**Exercise directions:** Return, word for word, the lines of the listing below from the one with "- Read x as" through the one with "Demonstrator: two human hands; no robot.", and no other lines.

════

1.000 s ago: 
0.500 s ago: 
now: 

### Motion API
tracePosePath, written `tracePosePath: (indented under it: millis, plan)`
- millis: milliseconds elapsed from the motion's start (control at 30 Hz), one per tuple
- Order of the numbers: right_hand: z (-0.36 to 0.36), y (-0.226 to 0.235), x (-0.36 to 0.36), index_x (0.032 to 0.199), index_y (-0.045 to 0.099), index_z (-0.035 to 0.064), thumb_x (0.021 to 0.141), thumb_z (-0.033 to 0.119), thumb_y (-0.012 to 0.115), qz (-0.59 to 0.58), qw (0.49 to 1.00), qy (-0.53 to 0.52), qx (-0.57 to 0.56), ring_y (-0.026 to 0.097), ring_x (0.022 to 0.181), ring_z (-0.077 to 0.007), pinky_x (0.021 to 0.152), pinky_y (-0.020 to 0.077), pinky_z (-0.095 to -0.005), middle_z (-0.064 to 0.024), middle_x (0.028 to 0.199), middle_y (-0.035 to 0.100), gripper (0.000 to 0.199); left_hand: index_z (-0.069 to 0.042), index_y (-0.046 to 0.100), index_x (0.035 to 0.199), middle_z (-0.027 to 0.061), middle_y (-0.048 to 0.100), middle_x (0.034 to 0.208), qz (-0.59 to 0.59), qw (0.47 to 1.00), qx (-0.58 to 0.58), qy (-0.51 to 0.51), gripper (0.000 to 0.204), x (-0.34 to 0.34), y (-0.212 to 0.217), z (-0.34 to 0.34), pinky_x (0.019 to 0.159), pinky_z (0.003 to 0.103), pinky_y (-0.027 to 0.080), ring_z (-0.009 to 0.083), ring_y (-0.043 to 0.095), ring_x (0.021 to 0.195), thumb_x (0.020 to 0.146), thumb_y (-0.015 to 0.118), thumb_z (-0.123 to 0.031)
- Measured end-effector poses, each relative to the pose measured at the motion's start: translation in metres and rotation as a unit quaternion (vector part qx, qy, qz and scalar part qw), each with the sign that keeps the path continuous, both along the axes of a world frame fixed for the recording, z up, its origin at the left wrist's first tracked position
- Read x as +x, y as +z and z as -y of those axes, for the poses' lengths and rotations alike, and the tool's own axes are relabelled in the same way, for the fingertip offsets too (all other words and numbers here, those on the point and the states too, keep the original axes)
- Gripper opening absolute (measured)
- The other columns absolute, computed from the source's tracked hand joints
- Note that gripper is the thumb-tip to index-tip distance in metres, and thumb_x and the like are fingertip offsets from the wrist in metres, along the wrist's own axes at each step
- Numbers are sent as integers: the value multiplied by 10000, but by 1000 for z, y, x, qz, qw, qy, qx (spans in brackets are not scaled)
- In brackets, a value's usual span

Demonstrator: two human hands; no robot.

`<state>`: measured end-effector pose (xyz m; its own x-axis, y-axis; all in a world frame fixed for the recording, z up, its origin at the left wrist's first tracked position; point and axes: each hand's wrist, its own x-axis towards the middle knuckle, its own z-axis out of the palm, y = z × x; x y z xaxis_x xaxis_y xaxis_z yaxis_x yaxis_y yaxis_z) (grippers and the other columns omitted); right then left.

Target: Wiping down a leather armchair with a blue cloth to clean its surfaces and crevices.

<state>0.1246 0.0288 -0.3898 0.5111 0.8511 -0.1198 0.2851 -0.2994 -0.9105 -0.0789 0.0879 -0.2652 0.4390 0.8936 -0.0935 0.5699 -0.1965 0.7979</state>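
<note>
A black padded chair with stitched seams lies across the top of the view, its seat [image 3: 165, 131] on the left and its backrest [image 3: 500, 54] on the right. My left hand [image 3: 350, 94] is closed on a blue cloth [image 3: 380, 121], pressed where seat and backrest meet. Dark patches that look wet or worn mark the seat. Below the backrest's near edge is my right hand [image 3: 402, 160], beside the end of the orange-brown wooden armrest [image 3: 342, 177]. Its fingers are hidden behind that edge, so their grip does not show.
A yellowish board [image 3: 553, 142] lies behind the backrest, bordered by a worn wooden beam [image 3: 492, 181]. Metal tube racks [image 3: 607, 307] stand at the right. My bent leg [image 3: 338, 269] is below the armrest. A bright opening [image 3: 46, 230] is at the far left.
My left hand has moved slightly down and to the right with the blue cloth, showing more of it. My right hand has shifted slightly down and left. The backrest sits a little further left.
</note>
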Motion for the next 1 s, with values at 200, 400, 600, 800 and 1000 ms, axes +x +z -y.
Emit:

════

**Solution:**
- Read x as +x, y as +z and z as -y of those axes, for the poses' lengths and rotations alike, and the tool's own axes are relabelled in the same way, for the fingertip offsets too (all other words and numbers here, those on the point and the states too, keep the original axes)
- Gripper opening absolute (measured)
- The other columns absolute, computed from the source's tracked hand joints
- Note that gripper is the thumb-tip to index-tip distance in metres, and thumb_x and the like are fingertip offsets from the wrist in metres, along the wrist's own axes at each step
- Numbers are sent as integers: the value multiplied by 10000, but by 1000 for z, y, x, qz, qw, qy, qx (spans in brackets are not scaled)
- In brackets, a value's usual span

Demonstrator: two human hands; no robot.

The full answer has now been given.